Add a dry-run option to dregsy #71

daconstenla · 2022-06-01T13:51:59Z

This code is adding a new optional parameter --dry-run to dregsy's command line.
It allows easier debugging of matching tags based on the specified configuration without syncing all the information to the target docker registry.

faster
simple
cheaper

xelalexv · 2022-06-01T15:07:55Z

Great PR! Thanks! A dry-run is definitely a good idea.

Before going into review, could you please remove the commit for building on AMR64? This is a separate concern and should be addressed separately. I think it's best to first open an issue for that. I've been thinking about adding cross-compilation to the project recently, but would probably solve that by moving the build into hack/devenvutil, and just make parameterized calls to that from the Makefile.

Once the commit is removed, please squash the remaining two commits, I'll then review.

daconstenla · 2022-06-01T17:05:56Z

Removed M1 related changes and stick to the feature of the dry-run execution.

Since I got into the code I've included additional information:

show tags from the target registry
show subtraction of (expanded tags) - (existing tags in target) ~ tags to be synced
show subtraction of (existing tags in target) - (expanded tags) ~ not synced with the current config

which might also help to find problems and / or information about current state. (also maybe cleanup on target)

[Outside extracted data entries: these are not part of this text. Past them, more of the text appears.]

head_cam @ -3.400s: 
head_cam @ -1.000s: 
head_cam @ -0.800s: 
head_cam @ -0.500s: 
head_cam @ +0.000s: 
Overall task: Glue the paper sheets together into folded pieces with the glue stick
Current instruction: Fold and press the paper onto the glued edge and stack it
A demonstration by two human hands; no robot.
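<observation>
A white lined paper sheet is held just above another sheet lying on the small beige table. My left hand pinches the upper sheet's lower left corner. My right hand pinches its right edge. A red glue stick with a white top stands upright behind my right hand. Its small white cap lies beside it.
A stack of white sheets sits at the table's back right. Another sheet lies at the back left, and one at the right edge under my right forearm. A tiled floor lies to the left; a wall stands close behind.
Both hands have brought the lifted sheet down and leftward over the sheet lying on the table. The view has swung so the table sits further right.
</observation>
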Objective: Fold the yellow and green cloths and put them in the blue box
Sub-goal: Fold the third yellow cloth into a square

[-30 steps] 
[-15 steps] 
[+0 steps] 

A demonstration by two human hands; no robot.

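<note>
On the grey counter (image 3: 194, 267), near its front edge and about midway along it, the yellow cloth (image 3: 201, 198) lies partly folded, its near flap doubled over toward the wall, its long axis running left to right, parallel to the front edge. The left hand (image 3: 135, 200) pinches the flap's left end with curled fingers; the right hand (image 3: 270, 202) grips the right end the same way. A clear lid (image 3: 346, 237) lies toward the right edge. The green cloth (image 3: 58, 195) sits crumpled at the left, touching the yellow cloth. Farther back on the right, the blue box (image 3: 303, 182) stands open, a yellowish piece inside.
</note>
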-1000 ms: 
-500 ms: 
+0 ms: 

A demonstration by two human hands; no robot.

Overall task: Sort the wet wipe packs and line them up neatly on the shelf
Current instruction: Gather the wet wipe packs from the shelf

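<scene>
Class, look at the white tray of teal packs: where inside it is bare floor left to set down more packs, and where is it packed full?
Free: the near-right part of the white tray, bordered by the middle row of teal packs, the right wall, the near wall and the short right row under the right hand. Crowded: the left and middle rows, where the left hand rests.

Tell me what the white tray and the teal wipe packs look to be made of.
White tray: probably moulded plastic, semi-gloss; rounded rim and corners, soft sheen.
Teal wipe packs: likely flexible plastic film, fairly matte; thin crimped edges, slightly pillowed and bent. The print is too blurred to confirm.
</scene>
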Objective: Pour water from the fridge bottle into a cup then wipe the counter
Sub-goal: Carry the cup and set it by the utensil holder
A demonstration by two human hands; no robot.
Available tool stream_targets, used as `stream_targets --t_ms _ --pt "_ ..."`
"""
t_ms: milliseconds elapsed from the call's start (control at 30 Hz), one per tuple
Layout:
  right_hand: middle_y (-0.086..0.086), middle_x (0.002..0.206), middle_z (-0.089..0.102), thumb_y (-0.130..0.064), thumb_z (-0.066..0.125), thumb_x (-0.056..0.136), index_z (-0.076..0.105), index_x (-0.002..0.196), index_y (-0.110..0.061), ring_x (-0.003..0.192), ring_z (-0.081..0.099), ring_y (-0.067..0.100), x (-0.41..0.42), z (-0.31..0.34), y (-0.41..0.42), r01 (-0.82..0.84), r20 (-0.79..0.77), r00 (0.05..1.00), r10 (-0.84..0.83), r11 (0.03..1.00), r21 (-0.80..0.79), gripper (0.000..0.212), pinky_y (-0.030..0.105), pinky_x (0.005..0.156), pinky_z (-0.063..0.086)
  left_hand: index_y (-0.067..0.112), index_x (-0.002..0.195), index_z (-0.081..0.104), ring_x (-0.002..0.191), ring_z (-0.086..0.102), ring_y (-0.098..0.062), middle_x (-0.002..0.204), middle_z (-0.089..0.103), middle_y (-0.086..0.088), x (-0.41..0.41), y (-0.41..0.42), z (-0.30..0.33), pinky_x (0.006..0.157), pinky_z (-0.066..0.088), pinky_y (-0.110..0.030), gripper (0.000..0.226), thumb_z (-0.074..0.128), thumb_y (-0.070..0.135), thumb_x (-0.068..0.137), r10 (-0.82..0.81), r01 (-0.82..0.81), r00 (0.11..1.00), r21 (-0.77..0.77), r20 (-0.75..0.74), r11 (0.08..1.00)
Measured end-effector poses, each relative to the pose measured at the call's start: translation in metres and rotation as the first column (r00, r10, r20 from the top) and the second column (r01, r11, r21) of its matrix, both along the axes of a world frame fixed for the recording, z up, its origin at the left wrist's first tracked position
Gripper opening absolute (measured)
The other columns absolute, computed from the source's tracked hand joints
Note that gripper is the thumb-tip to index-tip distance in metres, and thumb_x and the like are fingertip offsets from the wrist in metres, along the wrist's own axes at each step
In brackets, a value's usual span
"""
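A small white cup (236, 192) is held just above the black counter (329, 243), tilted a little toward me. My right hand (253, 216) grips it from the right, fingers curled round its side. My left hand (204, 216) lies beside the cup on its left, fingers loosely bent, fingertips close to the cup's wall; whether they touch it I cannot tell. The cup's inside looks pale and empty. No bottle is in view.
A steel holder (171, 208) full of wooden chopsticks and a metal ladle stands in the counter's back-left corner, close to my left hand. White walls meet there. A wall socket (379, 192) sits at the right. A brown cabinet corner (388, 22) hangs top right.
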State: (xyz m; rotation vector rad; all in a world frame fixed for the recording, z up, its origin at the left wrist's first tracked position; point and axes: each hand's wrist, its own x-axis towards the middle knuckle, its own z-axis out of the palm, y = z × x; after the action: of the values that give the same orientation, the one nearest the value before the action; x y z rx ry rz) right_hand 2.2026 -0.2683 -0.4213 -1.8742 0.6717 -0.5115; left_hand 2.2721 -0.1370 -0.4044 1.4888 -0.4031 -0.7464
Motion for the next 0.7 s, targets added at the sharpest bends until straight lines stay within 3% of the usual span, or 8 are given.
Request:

xelalexv · 2022-06-01T17:06:47Z

I've just merged another PR, so you will have to rebase. Sorry about that! But there are not that many conflicts, so it shouldn't be too complicated.

Mea culpa

daconstenla · 2022-06-01T17:07:38Z

Saw it so just did it @xelalexv, code is ready to be reviewed 😜

xelalexv · 2022-06-02T06:37:36Z

I did a first review. Here are my comments:

I think we should push dry run handling into the relays. The code for expanding source tag lists is already present there, and auth & TLS verify work correctly. With the current implementation, getting tag lists may fail for certain registries, since certDir is not set.
Going into the relays would additionally exercise all the mechanics involved, just short circuit the actual sync. Have a look at the branch I pushed, it's a sketch of what I have in mind.
Target tag lists and result output could then be done via a helper object. This could actually be set on the relay instead of just a dry run flag.
When retrieving target tag lists, we need to consider the case where the target repo does not yet exist (we should not create it during a dry run). This is easy since all expanded source tags would then apply. We just need to handle it properly.
We could improve the output. The dry-run log output seems a bit hard to read, in particular when many tags are involved. Maybe we could create a JSON/YAML/diff file or whatever instead of writing to log. That could then also be processed with generic tools.
Make all interval tasks one-off. We may not want the dry-run to run indefinitely.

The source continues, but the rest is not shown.